Biographical details
- Born: July 11, 1974 (age 52) Durham, North Carolina, U.S.

Playing career
- 1992–1996: Hampden–Sydney
- Position: Point guard

Coaching career (HC unless noted)
- 1996–1997: South Florida (GA)
- 1997–1999: Furman (assistant)
- 1999–2000: UNC Asheville (assistant)
- 2000–2003: American (assistant)
- 2003–2010: Virginia Tech (assistant)
- 2010–2015: Charlotte (assistant / associate HC)
- 2015: Charlotte (interim HC)
- 2015–2016: Lenoir–Rhyne
- 2016–2021: UMBC
- 2021–2023: Utah State
- 2023–2025: VCU
- 2025–present: Virginia

Head coaching record
- Overall: 252–133 (.655)
- Tournaments: 2–4 (NCAA Division I) 2–1 (NCAA Division II) 2–2 (NIT) 3–1 (CIT)

Accomplishments and honors

Championships
- America East tournament (2018) America East regular season (2021) Atlantic 10 regular season (2025) Atlantic 10 tournament (2025)

Awards
- Joe B. Hall Award (2017) Hugh Durham Award (2018) America East Coach of the Year (2021)

= Ryan Odom =

American basketball player and coach (born 1974)

Ryan Odom (born July 11, 1974) is an American college basketball coach who serves as the head men's basketball coach at the University of Virginia. He previously coached at Lenoir-Rhyne, UMBC, Utah State, and VCU, taking each of the five programs he has coached to the NCAA tournament by his second year.
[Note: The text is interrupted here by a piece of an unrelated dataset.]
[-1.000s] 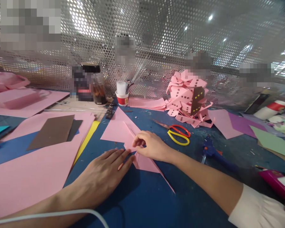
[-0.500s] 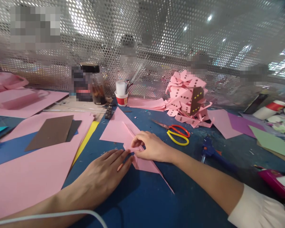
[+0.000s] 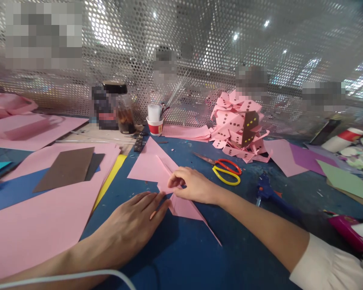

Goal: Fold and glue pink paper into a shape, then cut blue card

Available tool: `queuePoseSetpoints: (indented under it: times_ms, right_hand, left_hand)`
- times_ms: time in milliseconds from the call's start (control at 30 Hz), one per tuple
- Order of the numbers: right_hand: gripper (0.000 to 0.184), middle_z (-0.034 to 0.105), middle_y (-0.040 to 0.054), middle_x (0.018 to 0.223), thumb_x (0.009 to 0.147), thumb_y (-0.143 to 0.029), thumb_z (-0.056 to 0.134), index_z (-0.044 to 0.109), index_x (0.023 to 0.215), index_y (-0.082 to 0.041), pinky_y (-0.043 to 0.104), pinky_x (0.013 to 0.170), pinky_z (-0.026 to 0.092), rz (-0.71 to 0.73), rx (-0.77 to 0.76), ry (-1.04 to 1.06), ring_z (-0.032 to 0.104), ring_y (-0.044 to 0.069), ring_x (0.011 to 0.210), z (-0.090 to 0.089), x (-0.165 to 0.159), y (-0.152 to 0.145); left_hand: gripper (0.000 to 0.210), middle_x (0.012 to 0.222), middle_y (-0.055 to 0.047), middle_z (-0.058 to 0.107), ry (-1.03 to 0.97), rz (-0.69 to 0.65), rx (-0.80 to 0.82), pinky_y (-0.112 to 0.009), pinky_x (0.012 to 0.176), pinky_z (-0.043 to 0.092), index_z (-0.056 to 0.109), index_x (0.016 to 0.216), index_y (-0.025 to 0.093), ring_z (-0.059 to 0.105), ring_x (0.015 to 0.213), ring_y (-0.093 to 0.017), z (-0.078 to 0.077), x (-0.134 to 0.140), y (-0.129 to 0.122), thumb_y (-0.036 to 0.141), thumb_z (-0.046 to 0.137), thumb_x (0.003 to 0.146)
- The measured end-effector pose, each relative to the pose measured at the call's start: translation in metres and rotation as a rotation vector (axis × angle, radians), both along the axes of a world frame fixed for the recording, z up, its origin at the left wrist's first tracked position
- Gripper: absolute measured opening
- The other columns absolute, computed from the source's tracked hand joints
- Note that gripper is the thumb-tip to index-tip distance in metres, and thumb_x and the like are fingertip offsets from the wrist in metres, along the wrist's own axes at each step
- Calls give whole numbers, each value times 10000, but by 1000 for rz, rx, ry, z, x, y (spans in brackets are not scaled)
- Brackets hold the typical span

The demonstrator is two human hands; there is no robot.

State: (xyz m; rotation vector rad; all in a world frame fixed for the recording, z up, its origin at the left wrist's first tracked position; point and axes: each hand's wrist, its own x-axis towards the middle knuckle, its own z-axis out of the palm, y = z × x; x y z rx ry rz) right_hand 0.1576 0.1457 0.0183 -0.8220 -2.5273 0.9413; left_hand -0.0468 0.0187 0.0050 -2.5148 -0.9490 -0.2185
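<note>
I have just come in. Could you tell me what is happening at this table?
A person is working on pink paper with both hands. The right hand pinches it near the middle; the left hand lies flat at its edge. Scissors and a glue gun lie untouched to the right.

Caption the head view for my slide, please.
Left hand and right hand close together at pink paper on a blue table, red-and-yellow-handled scissors beyond.
</note>
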Motion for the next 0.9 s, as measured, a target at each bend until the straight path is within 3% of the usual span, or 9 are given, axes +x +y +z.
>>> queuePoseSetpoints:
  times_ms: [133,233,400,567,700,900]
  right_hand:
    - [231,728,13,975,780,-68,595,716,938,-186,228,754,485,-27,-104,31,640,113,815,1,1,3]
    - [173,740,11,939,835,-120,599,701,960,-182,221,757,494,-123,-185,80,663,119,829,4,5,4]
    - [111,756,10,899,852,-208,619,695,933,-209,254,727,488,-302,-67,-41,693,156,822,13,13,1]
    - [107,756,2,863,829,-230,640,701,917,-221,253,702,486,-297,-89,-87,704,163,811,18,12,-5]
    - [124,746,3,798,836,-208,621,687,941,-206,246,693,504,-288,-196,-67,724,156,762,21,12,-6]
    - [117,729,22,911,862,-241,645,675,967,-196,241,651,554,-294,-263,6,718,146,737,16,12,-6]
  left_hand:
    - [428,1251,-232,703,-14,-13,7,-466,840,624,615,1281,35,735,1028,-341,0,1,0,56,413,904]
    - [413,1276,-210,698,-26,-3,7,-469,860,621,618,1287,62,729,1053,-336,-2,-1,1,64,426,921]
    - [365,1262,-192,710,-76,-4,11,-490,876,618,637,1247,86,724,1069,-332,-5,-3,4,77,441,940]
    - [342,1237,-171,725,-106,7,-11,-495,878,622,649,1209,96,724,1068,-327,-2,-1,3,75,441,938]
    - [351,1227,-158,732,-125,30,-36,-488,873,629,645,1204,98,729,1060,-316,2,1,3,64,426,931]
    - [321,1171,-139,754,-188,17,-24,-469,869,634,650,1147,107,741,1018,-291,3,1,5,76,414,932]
Odom has many unique ties to the Virginia program having run the gamut from being a ball boy in University Hall through the 1980s to being the coach who defeated No. 1 seed Virginia—the first NCAA Round of 64 win by a men's No. 16 seed—in 2018. His father is Dave Odom, former UVA assistant coach (1982–1989) and former head coach at Wake Forest and South Carolina. Odom was awarded the Hugh Durham National Coach of the Year Award in 2018 and was the America East Coach of the Year in 2021.
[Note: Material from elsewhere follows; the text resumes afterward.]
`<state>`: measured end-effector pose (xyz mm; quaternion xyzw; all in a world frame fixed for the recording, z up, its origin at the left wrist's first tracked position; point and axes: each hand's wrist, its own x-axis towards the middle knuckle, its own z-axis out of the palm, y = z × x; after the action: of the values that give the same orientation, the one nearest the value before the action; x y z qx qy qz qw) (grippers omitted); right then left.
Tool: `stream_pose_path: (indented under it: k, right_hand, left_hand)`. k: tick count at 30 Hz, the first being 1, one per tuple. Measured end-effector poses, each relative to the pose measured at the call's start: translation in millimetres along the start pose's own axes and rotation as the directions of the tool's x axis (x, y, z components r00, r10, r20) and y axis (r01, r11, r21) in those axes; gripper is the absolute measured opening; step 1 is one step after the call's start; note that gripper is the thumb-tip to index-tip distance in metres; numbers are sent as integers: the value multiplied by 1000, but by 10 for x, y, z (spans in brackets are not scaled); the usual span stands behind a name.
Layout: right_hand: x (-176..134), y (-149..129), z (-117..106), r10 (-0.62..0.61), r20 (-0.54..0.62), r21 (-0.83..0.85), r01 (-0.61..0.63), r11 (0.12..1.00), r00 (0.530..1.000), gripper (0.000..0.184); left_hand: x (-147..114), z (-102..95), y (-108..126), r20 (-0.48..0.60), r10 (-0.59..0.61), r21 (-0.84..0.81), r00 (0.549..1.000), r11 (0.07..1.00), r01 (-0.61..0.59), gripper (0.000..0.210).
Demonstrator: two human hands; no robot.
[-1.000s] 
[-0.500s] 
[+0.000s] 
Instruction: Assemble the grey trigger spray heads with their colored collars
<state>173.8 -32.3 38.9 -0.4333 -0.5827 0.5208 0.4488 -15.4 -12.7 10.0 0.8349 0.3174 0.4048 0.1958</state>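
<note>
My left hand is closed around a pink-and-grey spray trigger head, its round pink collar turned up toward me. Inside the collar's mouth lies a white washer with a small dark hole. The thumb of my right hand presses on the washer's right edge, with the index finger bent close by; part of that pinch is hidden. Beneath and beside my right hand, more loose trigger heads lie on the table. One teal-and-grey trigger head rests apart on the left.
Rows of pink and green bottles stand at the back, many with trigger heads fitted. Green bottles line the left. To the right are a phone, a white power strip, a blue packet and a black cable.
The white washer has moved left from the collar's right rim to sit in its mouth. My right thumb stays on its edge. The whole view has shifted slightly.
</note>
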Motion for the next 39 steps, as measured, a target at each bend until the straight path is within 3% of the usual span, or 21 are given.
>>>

As a player, Odom holds Hampden–Sydney Tigers all-time records (as of 2025) for most three-point field goals in a season and most consecutive games with a three-point field goal.

==Early life and education==
Odom was born in Durham, North Carolina, when his father was the high school basketball coach at the former Durham High School. Odom lived in Charlottesville from third through tenth grade. During this time, he would ride his bike to University Hall to watch UVA teams at practice and was a ball boy for their home games. He recalls being in attendance when Virginia defeated Indiana and advanced to the 1984 Final Four to face Houston's Phi Slama Jama and star Hakeem Olajuwon.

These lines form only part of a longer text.